Opini
Gaji DPR 100 Juta: di Mana Hati Nurani Wakil Rakyat?
Oleh: Rizka Amalia
[Anggota Komunitas Muslimah Menulis (KMM) Depok]
TanahRibathMedia.Com—Dalam satu bulan terakhir, masyarakat Indonesia dikejutkan dengan berbagai berita kontroversial yang datang dari DPR (Dewan Perwakilan Rakyat). Mulai dari kebijakan-kebijakan yang dinilai tidak masuk akal, hingga besaran gaji fantastis yang diterima oleh para anggotanya. Bagaimana tidak mengejutkan, diketahui gaji anggota DPR dapat mencapai angka Rp 100 juta per bulan.
Fakta di atas, terasa menyakitkan bagi banyak warga, terutama dari kalangan menengah ke bawah, apalagi masih banyak rakyat yang belum memiliki rumah. Namun para anggota DPR justru mendapatkan tunjangan perumahan hingga Rp50 juta per bulan. Setiap pagi, rakyat harus berjibaku dengan kemacetan, berdesak-desakan di kereta, dan penuh sesak di kendaraan umum untuk mendapatkan gaji UMR. Di mana hati nurani wakil rakyat?
Tak heran, ketika rakyat mengetahui besarnya gaji dan tunjangan DPR yang fantastis, rasa geram pun muncul.
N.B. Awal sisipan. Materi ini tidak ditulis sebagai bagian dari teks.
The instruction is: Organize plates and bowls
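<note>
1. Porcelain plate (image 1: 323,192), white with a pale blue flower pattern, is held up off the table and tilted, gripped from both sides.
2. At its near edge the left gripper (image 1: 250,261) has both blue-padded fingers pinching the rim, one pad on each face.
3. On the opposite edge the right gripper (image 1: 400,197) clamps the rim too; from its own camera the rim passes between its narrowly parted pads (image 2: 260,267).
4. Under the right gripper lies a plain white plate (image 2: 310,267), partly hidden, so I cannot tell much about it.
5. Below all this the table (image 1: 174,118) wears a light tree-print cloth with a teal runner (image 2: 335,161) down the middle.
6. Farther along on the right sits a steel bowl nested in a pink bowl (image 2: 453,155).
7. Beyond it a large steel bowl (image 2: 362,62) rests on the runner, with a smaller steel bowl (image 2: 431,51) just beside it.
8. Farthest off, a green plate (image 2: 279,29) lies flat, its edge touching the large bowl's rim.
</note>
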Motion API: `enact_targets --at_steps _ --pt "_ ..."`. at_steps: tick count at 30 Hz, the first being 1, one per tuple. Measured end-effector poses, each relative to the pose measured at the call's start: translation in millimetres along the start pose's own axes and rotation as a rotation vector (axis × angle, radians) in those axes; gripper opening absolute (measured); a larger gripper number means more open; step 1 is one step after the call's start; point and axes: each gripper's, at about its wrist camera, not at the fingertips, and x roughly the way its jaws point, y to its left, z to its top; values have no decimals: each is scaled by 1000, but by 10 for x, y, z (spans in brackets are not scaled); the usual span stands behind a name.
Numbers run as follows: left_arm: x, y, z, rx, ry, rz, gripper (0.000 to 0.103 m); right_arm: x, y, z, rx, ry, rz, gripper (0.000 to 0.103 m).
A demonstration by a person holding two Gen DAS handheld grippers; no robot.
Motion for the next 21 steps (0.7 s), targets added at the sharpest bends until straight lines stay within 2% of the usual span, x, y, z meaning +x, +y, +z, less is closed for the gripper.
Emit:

Bahkan, beberapa masyarakat mulai menyuarakan wacana pembubaran DPR karena dinilai sudah terlalu jauh dari amanah rakyat.
Salah satunya pernyataan yang menyulut emosi publik datang dari anggota DPR, Adies, yang mengatakan, “Tunjangan-tunjangan beras kami cuma dapat Rp 12 juta dan ada kenaikan sedikit dari Rp 10 juta kalau tidak salah. Tunjangan-tunjangan lain juga ada kenaikan sedikit-sedikit, bensin itu sekitar Rp 7 juta yang tadinya kemarin sekitar Rp 4-5 juta sebulan.” (CNN Indonesia, 21-08-2025). Meski kemudian Adies meralat pernyataannya beberapa hari setelahnya, namun ucapannya sudah telanjur melukai hati banyak rakyat Indonesia.
Kesenjangan adalah hal yang tidak terelakkan dalam sistem demokrasi kapitalistik. Politik transaksional menjadi lumrah, karena materi menjadi tujuan utama. Mereka yang berkuasa justru menentukan sendiri besaran anggaran untuk kepentingan mereka, menjadikan jabatan sebagai alat untuk memperkaya diri. Empati terhadap rakyat yang diwakilinya pun kian memudar, dan amanah sebagai wakil rakyat menjadi terabaikan.
Kini, publik menuntut perubahan. Bukan sekadar reformasi administratif atau revisi anggaran, tetapi perubahan sistemik yang menyentuh akar permasalahan, bagaimana cara kita memandang kekuasaan dan amanah. Selama sistem yang berjalan saat ini masih memungkinkan elite politik mengatur gaji mereka sendiri tanpa kontrol publik yang ketat, ketimpangan ini akan terus terjadi.
Dalam hal ini, terdapat perbedaan mendasar antara konsep wakil rakyat dalam sistem demokrasi dan dalam sistem Islam. Dalam Islam, asas yang menjadi dasar adalah akidah Islam. Syariat Allah menjadi pedoman, bukan akal manusia semata. Setiap jabatan akan dimintai pertanggungjawaban di hadapan Allah, termasuk amanah sebagai anggota Majelis Umat.
Jabatan tidak digunakan untuk mencari keuntungan pribadi, karena keimanan menjadi penjaga agar tetap terikat pada aturan syariat. Bahkan, setiap Muslim wajib memiliki kepribadian Islam, termasuk anggota Majelis Umat, yang seharusnya menjalankan amanah dengan semangat fastabiqul khairat (berlomba-lomba dalam kebaikan) demi kemaslahatan umat.